If you do not subscribe to it, spend some time with stupid elites theory. Allow yourself to see the world through that lens for a little while.
What to make of this?
Political elites are a varied bunch. They are not all midwits. They are a group, and every group has outliers. They are smarter than regular citizens, but by less than a standard deviation. They also differ from normal people in other ways, such as character. Political elites must be somewhat more competitive, social and status-conscious than normal people.

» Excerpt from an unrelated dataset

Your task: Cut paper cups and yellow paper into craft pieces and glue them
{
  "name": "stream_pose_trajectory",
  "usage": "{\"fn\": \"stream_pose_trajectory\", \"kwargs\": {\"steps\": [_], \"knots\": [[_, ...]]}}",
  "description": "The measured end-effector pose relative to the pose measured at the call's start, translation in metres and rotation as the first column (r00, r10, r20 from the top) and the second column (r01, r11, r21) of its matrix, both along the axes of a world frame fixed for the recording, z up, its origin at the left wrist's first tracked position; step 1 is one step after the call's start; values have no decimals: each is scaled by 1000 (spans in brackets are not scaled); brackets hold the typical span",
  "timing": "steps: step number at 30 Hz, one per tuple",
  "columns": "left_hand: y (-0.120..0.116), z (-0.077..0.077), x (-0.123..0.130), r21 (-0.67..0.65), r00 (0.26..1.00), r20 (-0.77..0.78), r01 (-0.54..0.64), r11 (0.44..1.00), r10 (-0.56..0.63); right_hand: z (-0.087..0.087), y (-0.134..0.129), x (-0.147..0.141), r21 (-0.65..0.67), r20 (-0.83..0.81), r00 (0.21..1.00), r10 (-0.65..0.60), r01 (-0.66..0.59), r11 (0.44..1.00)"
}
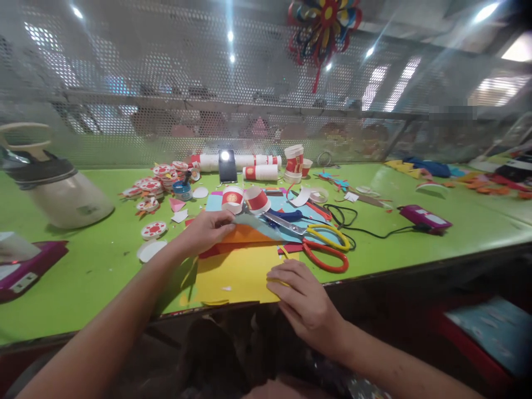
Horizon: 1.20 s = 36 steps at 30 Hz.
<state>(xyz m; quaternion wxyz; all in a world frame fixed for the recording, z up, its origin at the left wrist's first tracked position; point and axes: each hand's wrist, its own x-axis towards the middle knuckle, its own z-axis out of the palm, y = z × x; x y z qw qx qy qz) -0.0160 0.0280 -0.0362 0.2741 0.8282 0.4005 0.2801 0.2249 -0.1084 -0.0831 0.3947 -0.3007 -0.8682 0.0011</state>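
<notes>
From my remote seat I took the yellow sheet [235,271] as my landmark; it lay at the near edge of the bench [386,213]. Just beyond it, the left hand [214,228] had thumb and fingers drawn together on the raised edge of the blue sheet [260,226], presumably to expose the orange sheet [245,235] beneath. The right hand [301,296] rested at the yellow sheet's right edge, fingers bent and close together, probably to steady it; I could not tell whether they pinched it.

The scissors [296,228] lay beyond and right of the yellow sheet, blades pointing away and handles towards the right hand, which I judged handy for picking up. Their blades reached near the two cups [244,200] beyond the sheet, so I saw little slack there. Rightward, green surface showed as far as the cord [369,234]; leftward, it showed up to the discs [153,239]. The bench's front edge ran right under the yellow sheet, leaving scant margin nearest the body.
</notes>
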Motion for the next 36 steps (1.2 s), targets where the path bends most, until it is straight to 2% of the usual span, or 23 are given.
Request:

Elected officials might be a special case to some extent, because winning a constituency involves persuading regular people to vote for you. In some cases, being relatable and not too high-achieving is an advantage. However, I doubt that this makes elected officials profoundly different from other political elites, because at the upper echelons those two groups exchange seats very often.
Elites are selected from a substrate. Their composition depends both on the substrate and the selection mechanism. A critique of our elites begins with a critique of the people: stupid people have stupid elites. So, in the long run, the best way to have better elites is eugenic population control and avoiding the mass import of third-world immigrants into the West.
Regarding the selection mechanism, putting into place requirements to access key positions would be easy enough, as well as reducing the general overproduction of elites by placing a cap on how many BA/BS, MS, PhDs, etc. can be awarded in a given year. Money incentives would probably be counter-productive, considering that they already tend to be paid fairly well in Western countries.
We should keep in mind that every smart and diligent individual who branches into politics has to come from somewhere, and that involves trade-offs.
There is no miracle cure, but there is no harm in seeing through the smoke.
In my view the big "elite miss" on covid was not in misunderstanding the nature of exponential growth. Diseases vary greatly, and those initial months were decision making under high uncertainty. I can sympathize with a tendency to under-react when one doesn't have compelling evidence that a harsh response is justified.
The far bigger miss was, as you say, overreacting for years when the true nature of the disease was known. We kept schools closed, restaurants closed, and we engaged in hygiene theater of all kinds long after it was obvious that all these actions had little benefit – and tremendous cost.
My own theory is that a widespread case of preference falsification (to use Kuran's term) was at play. Social pressures pushed the elites to maintain a status quo of "we're taking this seriously". Exacerbating this was the fact that Covid took on a political tenor, at least in the US, so elites on the left were afraid to speak up for fear of branding themselves "MAGA in disguise". Lessons all around.